For this reason, R744 refrigerant is applied and widely used in the CRS used in large marts. In particular, R744 refrigerant has mainly been applied to the low-temperature side, and R290, R717, and R404A refrigerants have mainly been applied to the high-temperature side [1]. Additionally, in 1993, a study was conducted on the amount of refrigerant leakage in 220 large supermarkets in Norway, and it was reported that about 30% of the refrigerant leaked annually [2]. For this reason, R404A is safe as a refrigerant for large supermarket refrigerators used by many citizens despite the high GWP, so a CRS with R744 for the low-temperature side and R404A for the high-temperature side has been adopted and used widely [3]. In addition, research on the exergy of the CRS to which R744 is applied is being conducted.

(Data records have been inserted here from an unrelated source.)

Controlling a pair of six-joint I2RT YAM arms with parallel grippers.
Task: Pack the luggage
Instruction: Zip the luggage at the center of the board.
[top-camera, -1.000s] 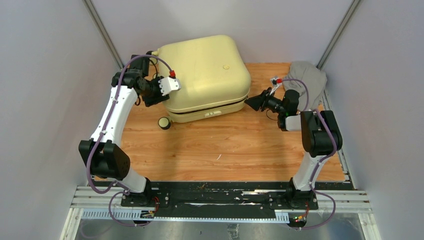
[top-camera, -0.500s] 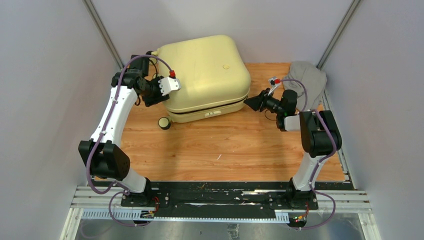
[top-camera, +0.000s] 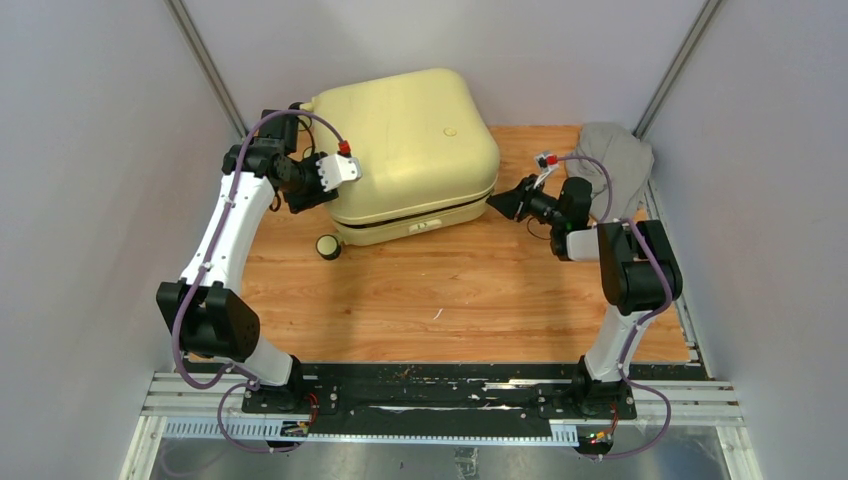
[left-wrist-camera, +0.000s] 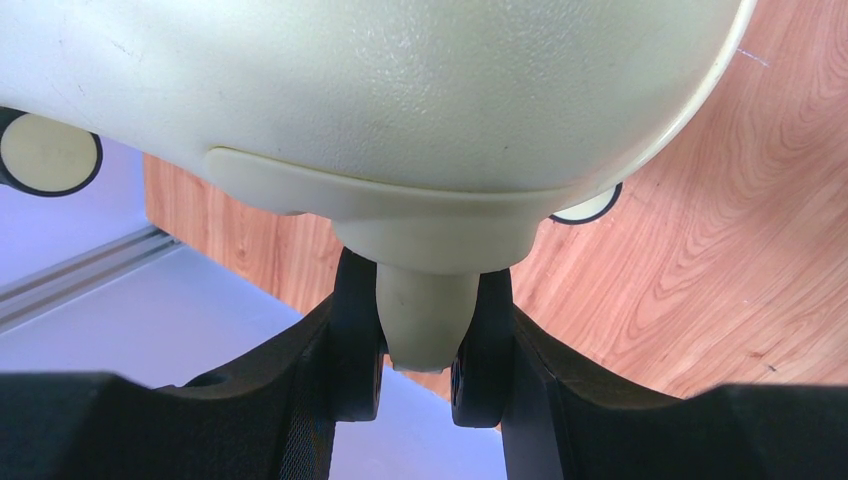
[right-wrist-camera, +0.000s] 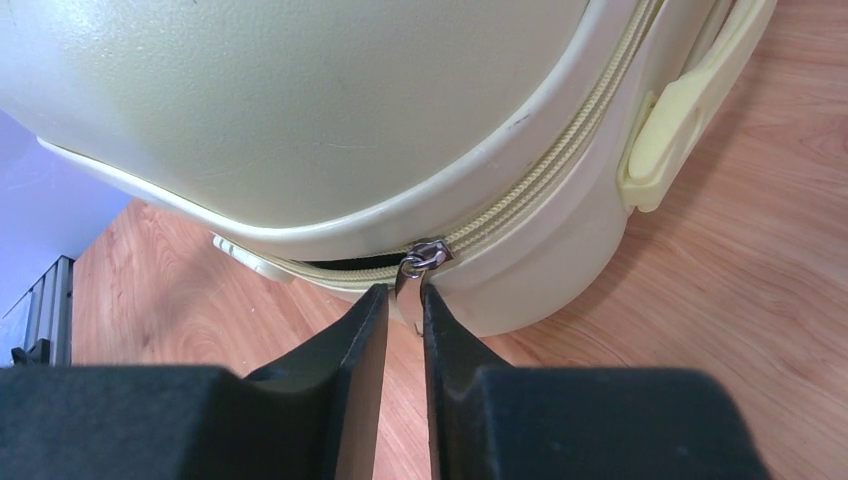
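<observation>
On the wooden table (top-camera: 450, 290), toward its far left, lies the main item: a pale yellow hard-shell suitcase (top-camera: 410, 140), flat on its side with the lid down.

- Suitcase, near side: a cream-and-black wheel (top-camera: 327, 245) shows by the near left corner. A dark gap runs along the seam above a small pale fitting.
- Left gripper (top-camera: 325, 190): at the suitcase's left side. The wrist view shows both black fingers (left-wrist-camera: 355, 340) clamped on a short pale stub (left-wrist-camera: 425, 315) that juts from a moulded ledge of the shell.
- Right gripper (top-camera: 497, 204): at the suitcase's near right corner. Its fingers (right-wrist-camera: 360, 340) are almost together, with the metal zipper pull (right-wrist-camera: 412, 285) pinched between their tips.
- Zipper (right-wrist-camera: 540, 175): its cream teeth are shut to the right of the pull. To the left the seam stands slightly apart — dark inside.
- Side handle (right-wrist-camera: 690, 100): pale yellow, flat against the shell, right of the zipper.
- Grey cloth garment (top-camera: 615, 155): crumpled in the far right corner of the table — apart from the suitcase, behind the right arm.
</observation>
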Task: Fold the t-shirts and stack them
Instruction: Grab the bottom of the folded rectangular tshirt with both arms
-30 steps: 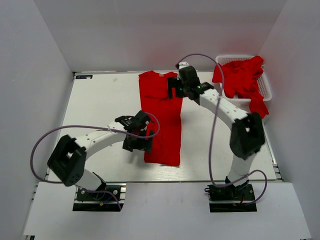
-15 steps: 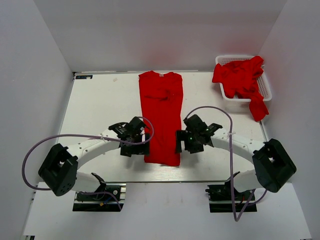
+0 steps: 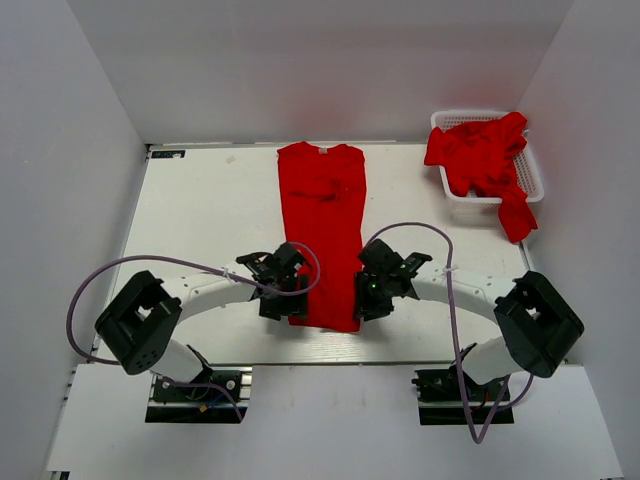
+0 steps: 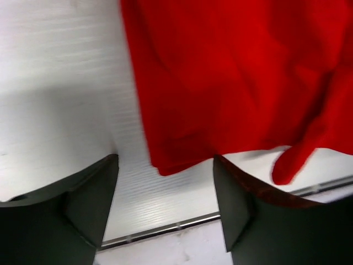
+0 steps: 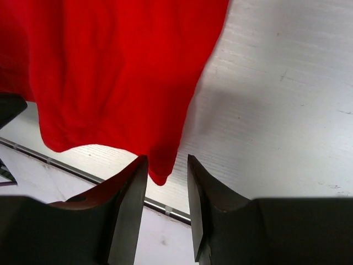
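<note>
Both arms have closed in on the near hem since a moment ago, the right one having come all the way back from the collar end. The left end effector (image 3: 284, 292) straddles the hem's left corner with its jaws wide and nothing held. The right end effector (image 3: 368, 296) has narrowed to a slim gap around the right corner, with cloth between the jaws but not visibly pinched. The t-shirt (image 3: 322, 225) lies mid-bench, already folded lengthwise into a long strip, collar at the far end. By my reading the crosswise folds are still to do and nothing is stacked. A heap of t-shirts (image 3: 478, 155) waits in the white lattice basket (image 3: 541, 186) at the far right, one draped over its rim. The bench (image 3: 200, 220) is white and ribbed, boxed in by plain white walls (image 3: 300, 70).
</note>
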Controlling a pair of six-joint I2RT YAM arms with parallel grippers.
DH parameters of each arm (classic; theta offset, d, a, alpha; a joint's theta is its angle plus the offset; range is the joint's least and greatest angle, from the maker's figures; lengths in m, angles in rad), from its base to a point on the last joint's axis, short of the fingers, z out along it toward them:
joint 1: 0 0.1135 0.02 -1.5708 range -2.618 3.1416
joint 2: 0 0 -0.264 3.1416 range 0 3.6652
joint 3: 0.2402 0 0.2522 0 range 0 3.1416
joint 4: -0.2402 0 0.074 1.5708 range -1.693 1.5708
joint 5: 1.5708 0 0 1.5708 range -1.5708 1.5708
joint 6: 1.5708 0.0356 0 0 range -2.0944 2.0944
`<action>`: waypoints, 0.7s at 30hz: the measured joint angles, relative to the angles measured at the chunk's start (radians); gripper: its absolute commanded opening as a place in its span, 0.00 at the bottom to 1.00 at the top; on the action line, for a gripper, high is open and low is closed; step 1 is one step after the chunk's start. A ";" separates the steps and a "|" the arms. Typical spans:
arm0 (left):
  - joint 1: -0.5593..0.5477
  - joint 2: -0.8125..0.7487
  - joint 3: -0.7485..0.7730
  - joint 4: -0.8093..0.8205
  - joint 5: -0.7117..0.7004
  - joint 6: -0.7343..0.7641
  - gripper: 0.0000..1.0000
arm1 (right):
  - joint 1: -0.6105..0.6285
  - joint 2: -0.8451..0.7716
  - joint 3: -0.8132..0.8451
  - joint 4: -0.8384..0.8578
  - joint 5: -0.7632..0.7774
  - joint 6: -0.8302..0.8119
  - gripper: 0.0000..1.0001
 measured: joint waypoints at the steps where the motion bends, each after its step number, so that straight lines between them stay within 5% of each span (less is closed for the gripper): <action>1: -0.006 -0.002 -0.007 0.017 0.010 -0.006 0.75 | 0.002 0.002 0.000 0.000 0.000 0.003 0.41; 7: -0.045 -0.006 -0.042 0.124 0.053 -0.034 0.57 | 0.006 0.046 0.000 0.003 -0.017 0.019 0.34; 9: -0.055 0.007 -0.040 0.146 0.062 -0.047 0.33 | 0.009 0.057 0.000 0.003 -0.022 0.019 0.18; 10: -0.060 0.019 -0.037 0.153 0.059 -0.049 0.19 | 0.010 0.060 0.000 0.004 -0.024 0.017 0.00; 11: -0.064 0.033 -0.033 0.160 0.061 -0.050 0.04 | 0.011 0.061 0.000 0.004 -0.026 0.018 0.00; 12: -0.069 0.042 -0.029 0.164 0.064 -0.058 0.00 | 0.011 0.061 0.000 0.005 -0.028 0.021 0.00; 21: -0.090 -0.069 -0.109 0.085 0.021 -0.170 0.00 | 0.011 -0.085 -0.097 -0.008 -0.025 0.066 0.00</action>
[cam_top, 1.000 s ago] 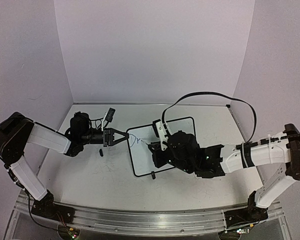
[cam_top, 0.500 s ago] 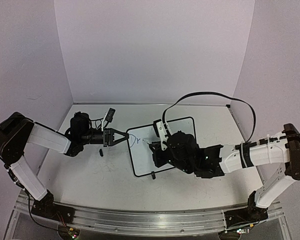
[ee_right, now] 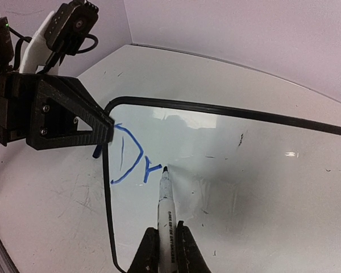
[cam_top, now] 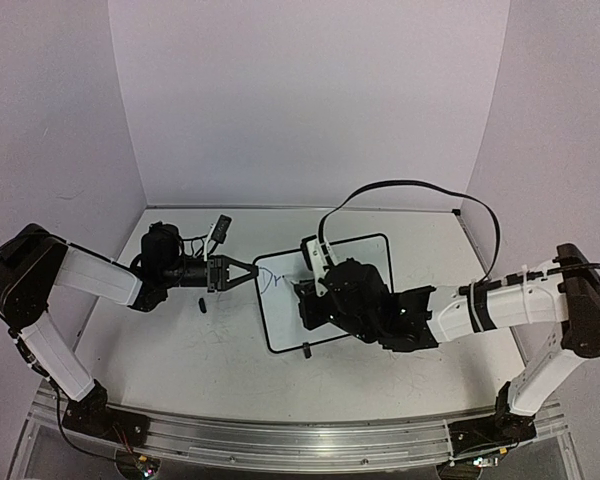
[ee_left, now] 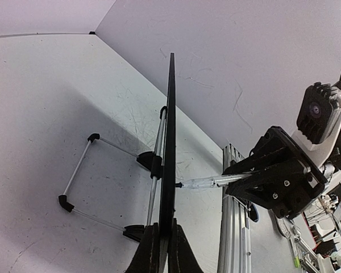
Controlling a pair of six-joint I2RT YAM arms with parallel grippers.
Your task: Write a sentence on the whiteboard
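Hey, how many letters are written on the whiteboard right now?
2. A blue D sits near the whiteboard's left edge. A small r is just right of it, at the marker tip. The right wrist view shows nothing else written, and none seem hidden.

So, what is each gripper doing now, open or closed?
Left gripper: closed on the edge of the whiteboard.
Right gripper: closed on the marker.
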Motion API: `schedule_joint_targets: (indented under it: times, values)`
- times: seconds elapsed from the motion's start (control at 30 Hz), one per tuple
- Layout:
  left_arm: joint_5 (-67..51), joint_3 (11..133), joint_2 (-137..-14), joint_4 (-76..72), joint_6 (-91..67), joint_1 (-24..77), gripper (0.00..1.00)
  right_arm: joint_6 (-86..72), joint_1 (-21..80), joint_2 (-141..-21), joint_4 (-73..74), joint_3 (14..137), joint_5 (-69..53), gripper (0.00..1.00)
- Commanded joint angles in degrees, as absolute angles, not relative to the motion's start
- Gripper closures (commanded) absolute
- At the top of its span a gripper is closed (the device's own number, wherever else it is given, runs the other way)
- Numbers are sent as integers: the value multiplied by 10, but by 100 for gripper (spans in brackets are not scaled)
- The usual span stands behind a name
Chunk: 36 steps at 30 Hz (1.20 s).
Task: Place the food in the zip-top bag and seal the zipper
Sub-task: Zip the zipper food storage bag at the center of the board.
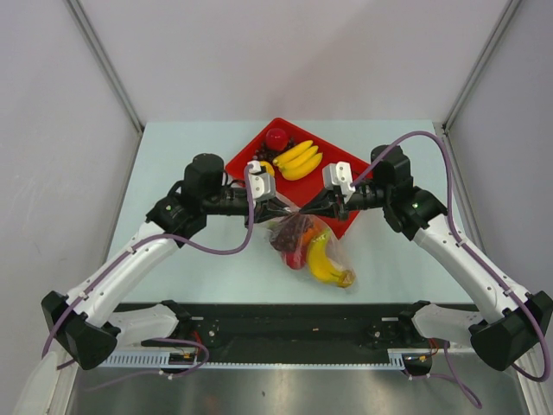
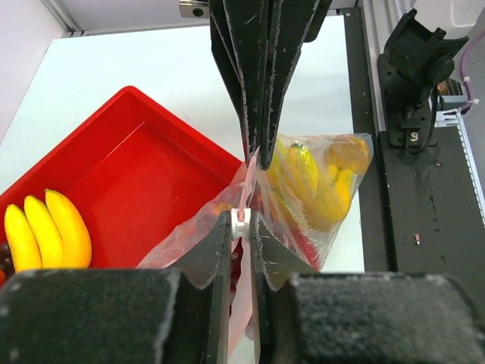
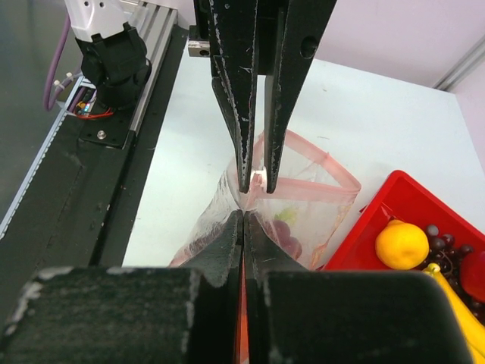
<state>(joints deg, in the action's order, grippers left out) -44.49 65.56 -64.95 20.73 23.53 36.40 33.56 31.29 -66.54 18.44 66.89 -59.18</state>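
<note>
The left gripper (image 1: pixel 280 207) and right gripper (image 1: pixel 308 208) are clenching their jaws on the zip-top bag (image 1: pixel 333 246) at its zipper (image 3: pixel 303 184). The bag is sagging on the counter (image 1: pixel 190 156) beside the red tray (image 1: pixel 346 162) — thin, slippery film weighted by food (image 1: pixel 320 259), so the stiffer strip is likely offering the surest hold.

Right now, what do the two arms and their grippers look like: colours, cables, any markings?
Both arms match: the left arm and right arm have white link shells with black joints and bases. A purple cable loops along each. A white block sits at each wrist. The left gripper and right gripper have black, tapering fingers with whitish scuffed edges. No lettering is legible.
</note>
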Motion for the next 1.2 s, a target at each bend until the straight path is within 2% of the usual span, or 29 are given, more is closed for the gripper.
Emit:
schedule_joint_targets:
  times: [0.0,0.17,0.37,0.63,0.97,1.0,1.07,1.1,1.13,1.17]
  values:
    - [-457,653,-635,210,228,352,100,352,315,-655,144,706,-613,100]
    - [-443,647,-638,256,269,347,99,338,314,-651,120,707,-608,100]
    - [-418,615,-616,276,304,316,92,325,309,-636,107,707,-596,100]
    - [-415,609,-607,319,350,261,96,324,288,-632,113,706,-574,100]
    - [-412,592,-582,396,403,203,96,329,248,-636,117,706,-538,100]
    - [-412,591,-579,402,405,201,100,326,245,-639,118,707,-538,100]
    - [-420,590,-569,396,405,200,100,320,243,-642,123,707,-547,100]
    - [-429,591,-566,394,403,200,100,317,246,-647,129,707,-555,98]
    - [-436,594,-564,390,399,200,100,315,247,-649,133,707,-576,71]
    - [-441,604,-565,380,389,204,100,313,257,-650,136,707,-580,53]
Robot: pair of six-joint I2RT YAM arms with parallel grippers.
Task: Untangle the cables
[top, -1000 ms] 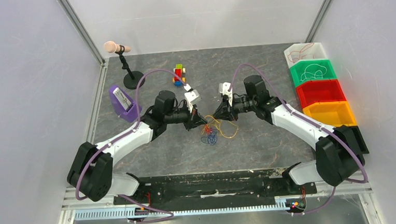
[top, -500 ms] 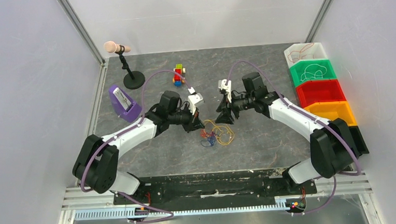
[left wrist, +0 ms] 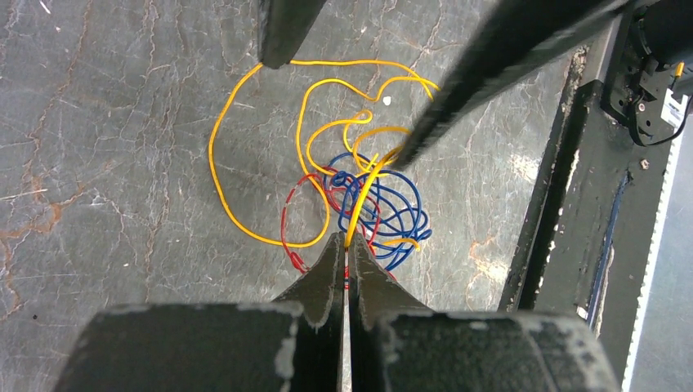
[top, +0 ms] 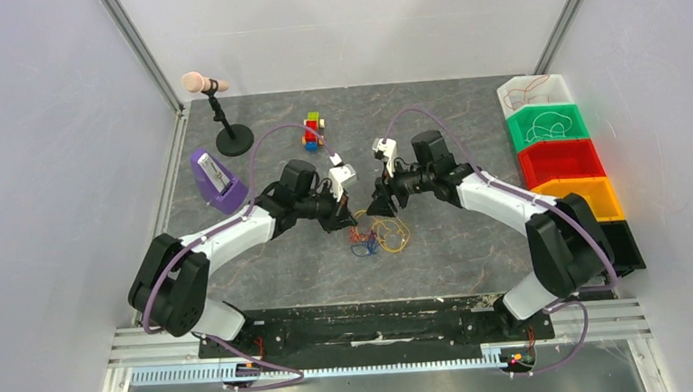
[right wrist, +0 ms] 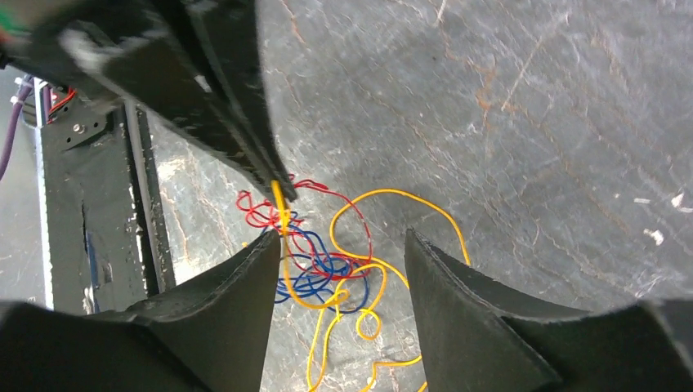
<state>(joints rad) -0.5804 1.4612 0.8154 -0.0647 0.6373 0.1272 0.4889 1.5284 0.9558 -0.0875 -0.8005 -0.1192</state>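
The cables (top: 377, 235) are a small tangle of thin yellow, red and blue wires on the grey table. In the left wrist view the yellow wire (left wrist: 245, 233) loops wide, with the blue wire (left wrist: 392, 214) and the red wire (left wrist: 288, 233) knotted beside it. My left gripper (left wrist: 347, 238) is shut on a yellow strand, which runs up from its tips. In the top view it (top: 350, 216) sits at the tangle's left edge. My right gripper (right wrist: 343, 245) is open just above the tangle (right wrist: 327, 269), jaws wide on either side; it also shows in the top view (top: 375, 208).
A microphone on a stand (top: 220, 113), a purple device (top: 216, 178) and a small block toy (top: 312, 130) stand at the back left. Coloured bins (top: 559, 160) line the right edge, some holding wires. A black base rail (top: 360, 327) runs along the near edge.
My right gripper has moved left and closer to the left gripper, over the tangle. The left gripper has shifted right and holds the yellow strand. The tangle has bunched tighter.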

Lee et al. [4] performed thermodynamic modeling using some assumptions and equilibrium equations (mass, energy, entropy, exergy) for the R744/R717 CRS, and the optimal condensing temperature of R744 cycle was determined to find the maximum coefficient of performance (COP) and minimize the system exergy destruction rate. Gholamian et al. [5] modeled and comprehensively evaluated the R717/R744 CRS and compared exergy destruction and COP with experimental data from the literature to verify the simulation code.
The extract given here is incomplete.